Last week, COMPASS Pathways announced its acquisition of US Patent No 10,591,175. What does that patent cover? Psilocybin! More specifically, COMPASS has locked down “methods of treating drug-resistant depression with a psilocybin formulation.” The company is also running a phase IIb clinical trial of its patented formulation, COMP360, which we covered in a blog post back in 2018. In that post, I explained how the Food and Drug Administration (FDA) approval process works and why this trial is so interesting and important.
COMP360 is not the only patent application related to psilocybin, but it has generated a lot of press. Some of that press includes scare articles related to a “millionaire couple threatening to create a magic mushroom monopoly.” Other observers take a more measured position, examining the COMP360 application in detail, and concluding that “the only monopoly sought by Compass Pathways is for the right to make, use or sell their extremely narrow and specific forms of psilocybin.” These analysts posit that psilocybin research and commerce will not be affected in any meaningful way by COMP360, including for sale of “any varieties of magic mushrooms.”

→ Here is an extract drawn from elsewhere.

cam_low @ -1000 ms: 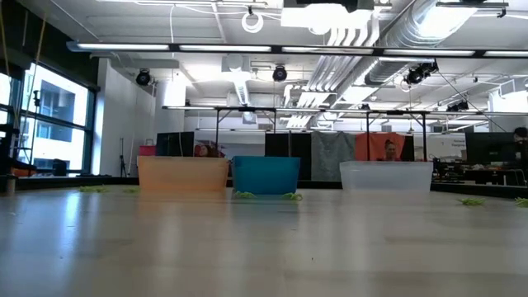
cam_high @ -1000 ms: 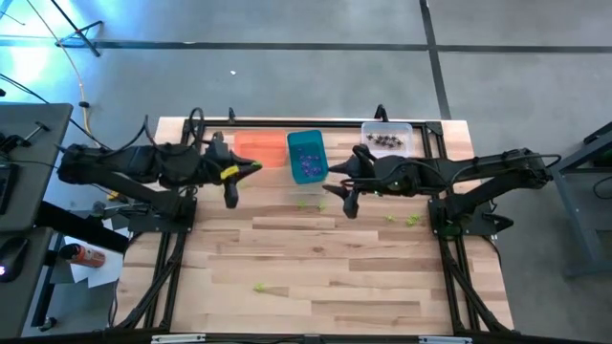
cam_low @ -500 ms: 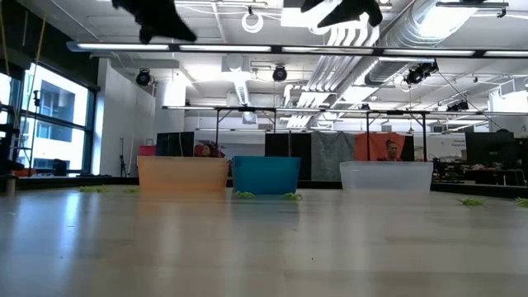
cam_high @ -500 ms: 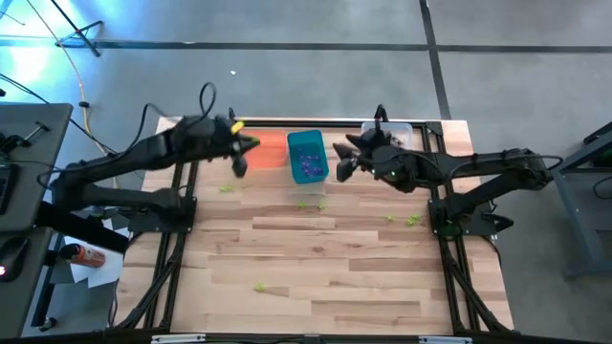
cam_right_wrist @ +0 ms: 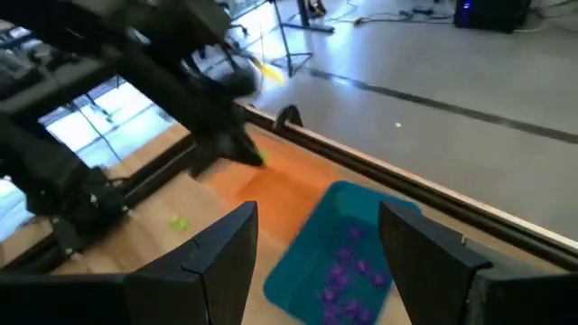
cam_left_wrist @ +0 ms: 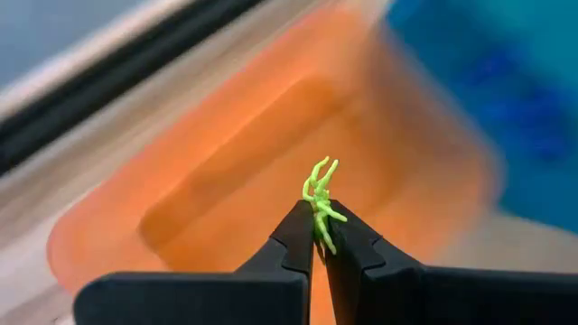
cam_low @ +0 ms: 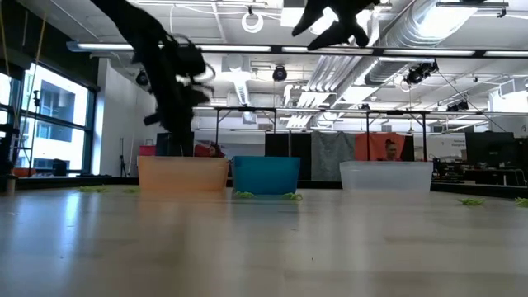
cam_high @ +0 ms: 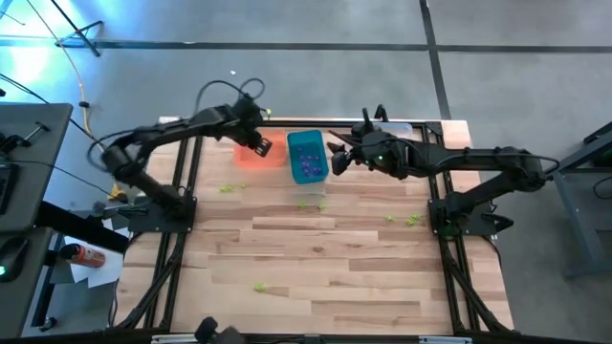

Patents with narrow claims are easier to obtain and enforce. Assuming that is the case with psilocybin, the COMPASS effort should have no direct impact on decriminalized psilocybin in places like Oakland and Denver, or broader legalization efforts here in Oregon. Still, the fallout from patents—and especially drug approvals—for controlled substances can be hard to predict. When clinical trials began for cannabidiol (CBD), for example, no one could have foreseen the impact that FDA’s eventual approval of Epidiolex would have on the legality of CBD as a food or dietary supplement. Back then, no one knew CBD consumer products would be a thing.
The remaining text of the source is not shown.